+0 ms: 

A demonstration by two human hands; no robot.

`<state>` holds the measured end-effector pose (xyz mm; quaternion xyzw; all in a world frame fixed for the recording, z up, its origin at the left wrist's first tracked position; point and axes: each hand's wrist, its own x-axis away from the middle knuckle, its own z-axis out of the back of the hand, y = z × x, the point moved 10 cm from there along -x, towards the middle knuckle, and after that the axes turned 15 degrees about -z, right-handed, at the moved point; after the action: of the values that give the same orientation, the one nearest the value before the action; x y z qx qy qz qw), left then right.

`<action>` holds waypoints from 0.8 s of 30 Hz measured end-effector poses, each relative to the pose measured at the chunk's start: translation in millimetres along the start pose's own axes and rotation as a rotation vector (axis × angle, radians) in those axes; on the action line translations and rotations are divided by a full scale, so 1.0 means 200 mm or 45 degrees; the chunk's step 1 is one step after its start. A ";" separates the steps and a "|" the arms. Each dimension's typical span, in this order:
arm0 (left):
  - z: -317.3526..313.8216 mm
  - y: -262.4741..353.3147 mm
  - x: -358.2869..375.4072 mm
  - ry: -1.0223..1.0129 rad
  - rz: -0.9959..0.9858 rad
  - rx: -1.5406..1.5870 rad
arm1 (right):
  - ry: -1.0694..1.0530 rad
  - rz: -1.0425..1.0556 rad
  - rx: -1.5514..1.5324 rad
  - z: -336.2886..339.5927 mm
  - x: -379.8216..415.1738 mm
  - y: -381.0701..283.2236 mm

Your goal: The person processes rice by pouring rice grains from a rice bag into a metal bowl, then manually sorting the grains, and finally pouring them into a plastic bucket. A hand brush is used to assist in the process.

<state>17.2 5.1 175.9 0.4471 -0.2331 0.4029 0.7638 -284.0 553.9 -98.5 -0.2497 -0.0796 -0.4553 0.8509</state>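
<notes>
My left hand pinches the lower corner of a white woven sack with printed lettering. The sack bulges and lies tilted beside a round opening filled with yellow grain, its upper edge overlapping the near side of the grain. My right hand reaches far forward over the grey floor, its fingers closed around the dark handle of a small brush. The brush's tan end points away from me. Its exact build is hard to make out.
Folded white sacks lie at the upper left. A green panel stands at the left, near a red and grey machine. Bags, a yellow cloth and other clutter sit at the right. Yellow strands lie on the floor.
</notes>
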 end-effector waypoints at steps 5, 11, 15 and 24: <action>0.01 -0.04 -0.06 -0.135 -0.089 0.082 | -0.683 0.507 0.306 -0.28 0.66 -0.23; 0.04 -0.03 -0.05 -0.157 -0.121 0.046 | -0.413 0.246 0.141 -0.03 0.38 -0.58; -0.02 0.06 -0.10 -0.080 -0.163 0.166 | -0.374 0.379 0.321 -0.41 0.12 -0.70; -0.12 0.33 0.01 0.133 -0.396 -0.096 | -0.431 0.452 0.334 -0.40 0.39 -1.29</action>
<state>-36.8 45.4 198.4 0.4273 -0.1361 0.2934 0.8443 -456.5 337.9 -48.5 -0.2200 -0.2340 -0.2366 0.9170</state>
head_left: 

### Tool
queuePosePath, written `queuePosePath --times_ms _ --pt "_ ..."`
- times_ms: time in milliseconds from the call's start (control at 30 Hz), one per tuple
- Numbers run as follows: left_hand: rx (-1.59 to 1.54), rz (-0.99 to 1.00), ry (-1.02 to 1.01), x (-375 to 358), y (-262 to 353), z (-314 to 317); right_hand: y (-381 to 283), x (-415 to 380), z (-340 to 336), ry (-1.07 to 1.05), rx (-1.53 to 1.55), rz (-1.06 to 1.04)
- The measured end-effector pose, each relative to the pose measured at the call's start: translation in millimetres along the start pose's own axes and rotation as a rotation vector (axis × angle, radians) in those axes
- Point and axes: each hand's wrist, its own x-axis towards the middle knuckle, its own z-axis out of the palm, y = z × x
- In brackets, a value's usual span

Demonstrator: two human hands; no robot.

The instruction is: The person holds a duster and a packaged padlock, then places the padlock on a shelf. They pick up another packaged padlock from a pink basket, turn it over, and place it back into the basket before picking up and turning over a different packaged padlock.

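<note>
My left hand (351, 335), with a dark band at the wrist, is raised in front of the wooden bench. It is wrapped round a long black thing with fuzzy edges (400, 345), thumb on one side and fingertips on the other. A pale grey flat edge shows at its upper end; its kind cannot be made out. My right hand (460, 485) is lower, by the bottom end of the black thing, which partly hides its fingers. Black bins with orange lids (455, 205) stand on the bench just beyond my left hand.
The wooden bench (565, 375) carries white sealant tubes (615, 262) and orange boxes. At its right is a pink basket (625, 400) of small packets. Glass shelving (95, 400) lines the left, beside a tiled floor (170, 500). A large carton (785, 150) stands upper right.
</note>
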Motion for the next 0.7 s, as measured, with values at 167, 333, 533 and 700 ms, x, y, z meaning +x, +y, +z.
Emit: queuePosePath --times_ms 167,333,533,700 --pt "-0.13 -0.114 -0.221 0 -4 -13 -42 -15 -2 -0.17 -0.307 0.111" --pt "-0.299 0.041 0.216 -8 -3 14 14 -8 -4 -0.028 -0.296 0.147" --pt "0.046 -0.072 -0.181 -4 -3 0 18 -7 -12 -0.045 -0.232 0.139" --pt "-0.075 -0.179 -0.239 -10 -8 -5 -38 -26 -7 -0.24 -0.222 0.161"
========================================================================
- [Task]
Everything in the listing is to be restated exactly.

- [Task output]
+0 ms: 

A demonstration by two human hands; no robot.

`<state>` holds the measured end-effector pose (xyz mm; quaternion xyzw; all in a world frame fixed for the recording, z up, its origin at the left wrist's first tracked position; point and axes: each hand's wrist, its own x-axis away from the middle knuckle, its own z-axis out of the back of the hand, y = z × x, the point moved 10 cm from there along -x, towards the middle knuckle, and after that the axes turned 15 degrees about -z, right-handed, at the moved point; after the action: of the values that give the same orientation, the one nearest the value before the action; x y z qx qy qz qw), left then right.

`<action>` holds waypoints from 0.8 s of 30 Hz measured end-effector poses, each relative to the pose measured at the chunk's start: translation in millimetres along the start pose's own axes and rotation as a rotation vector (axis × angle, radians) in those axes; on the action line translations and rotations are divided by a full scale, so 1.0 means 200 mm or 45 degrees; the chunk's step 1 is one step after its start. A ";" separates the steps and a "|" the arms. Each dimension's typical span, in this order:
arm0 (left):
  - z: -317.3526..313.8216 mm
  - y: -262.4741..353.3147 mm
  - x: -358.2869..375.4072 mm
  - ry: -1.0223..1.0129 rad
  - rz: -0.9959..0.9858 rad
  - rx: -1.5406..1.5870 rad
arm1 (right):
  - ry: -1.0694..1.0530 rad
  - rz: -1.0425..1.0556 rad
  - rx: -1.5514..1.5324 rad
  - z: -336.2886..339.5927 mm
  - x: -379.8216..415.1738 mm
  - y: -381.0701..283.2236 mm

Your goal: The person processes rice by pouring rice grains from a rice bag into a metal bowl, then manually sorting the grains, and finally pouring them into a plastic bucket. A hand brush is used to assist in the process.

<state>17.2 5.1 175.9 0.4471 -0.2331 0.4029 0.7638 -284.0 553.9 -98.5 -0.2497 -0.0796 -0.4553 0.8509</state>
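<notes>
My left hand pinches the lower corner of a white woven sack with printed lettering. The sack bulges and lies tilted beside a round opening filled with yellow grain, its upper edge overlapping the near side of the grain. My right hand reaches far forward over the grey floor, its fingers closed around the dark handle of a small brush. The brush's tan end points away from me. Its exact build is hard to make out.
Folded white sacks lie at the upper left. A green panel stands at the left, near a red and grey machine. Bags, a yellow cloth and other clutter sit at the right. Yellow strands lie on the floor.
</notes>
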 end-effector waypoints at steps 5, 11, 15 and 24: <action>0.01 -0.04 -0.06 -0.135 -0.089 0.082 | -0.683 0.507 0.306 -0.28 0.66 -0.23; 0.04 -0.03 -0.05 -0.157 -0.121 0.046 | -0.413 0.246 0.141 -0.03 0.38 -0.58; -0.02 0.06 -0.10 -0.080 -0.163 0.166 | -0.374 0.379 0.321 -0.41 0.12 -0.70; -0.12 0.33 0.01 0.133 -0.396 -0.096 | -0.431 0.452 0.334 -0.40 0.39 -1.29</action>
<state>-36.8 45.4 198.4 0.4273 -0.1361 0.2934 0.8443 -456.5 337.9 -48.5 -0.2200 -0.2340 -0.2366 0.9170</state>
head_left: 

### Tool
queuePosePath, written `queuePosePath --times_ms _ --pt "_ ..."`
- times_ms: time in milliseconds from the call's start (control at 30 Hz), one per tuple
- Numbers run as follows: left_hand: rx (-1.59 to 1.54), rz (-0.99 to 1.00), ry (-1.02 to 1.01), x (-375 to 358), y (-262 to 353), z (-314 to 317); right_hand: y (-381 to 283), x (-415 to 380), z (-340 to 336), ry (-1.07 to 1.05), rx (-1.53 to 1.55), rz (-1.06 to 1.04)
- The measured end-effector pose, each relative to the pose measured at the call's start: translation in millimetres along the start pose's own axes and rotation as a rotation vector (axis × angle, radians) in those axes
- Point and axes: each hand's wrist, its own x-axis towards the middle knuckle, its own z-axis out of the palm, y = z × x
- In brackets, a value's usual span

Demonstrator: two human hands; no robot.

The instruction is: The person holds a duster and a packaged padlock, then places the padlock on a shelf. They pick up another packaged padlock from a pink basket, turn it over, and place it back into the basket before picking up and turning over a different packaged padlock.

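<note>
My left hand (351, 335), with a dark band at the wrist, is raised in front of the wooden bench. It is wrapped round a long black thing with fuzzy edges (400, 345), thumb on one side and fingertips on the other. A pale grey flat edge shows at its upper end; its kind cannot be made out. My right hand (460, 485) is lower, by the bottom end of the black thing, which partly hides its fingers. Black bins with orange lids (455, 205) stand on the bench just beyond my left hand.
The wooden bench (565, 375) carries white sealant tubes (615, 262) and orange boxes. At its right is a pink basket (625, 400) of small packets. Glass shelving (95, 400) lines the left, beside a tiled floor (170, 500). A large carton (785, 150) stands upper right.
</note>
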Motion for the next 0.7 s, as measured, with values at 167, 333, 533 and 700 ms, x, y, z meaning +x, +y, +z.
Emit: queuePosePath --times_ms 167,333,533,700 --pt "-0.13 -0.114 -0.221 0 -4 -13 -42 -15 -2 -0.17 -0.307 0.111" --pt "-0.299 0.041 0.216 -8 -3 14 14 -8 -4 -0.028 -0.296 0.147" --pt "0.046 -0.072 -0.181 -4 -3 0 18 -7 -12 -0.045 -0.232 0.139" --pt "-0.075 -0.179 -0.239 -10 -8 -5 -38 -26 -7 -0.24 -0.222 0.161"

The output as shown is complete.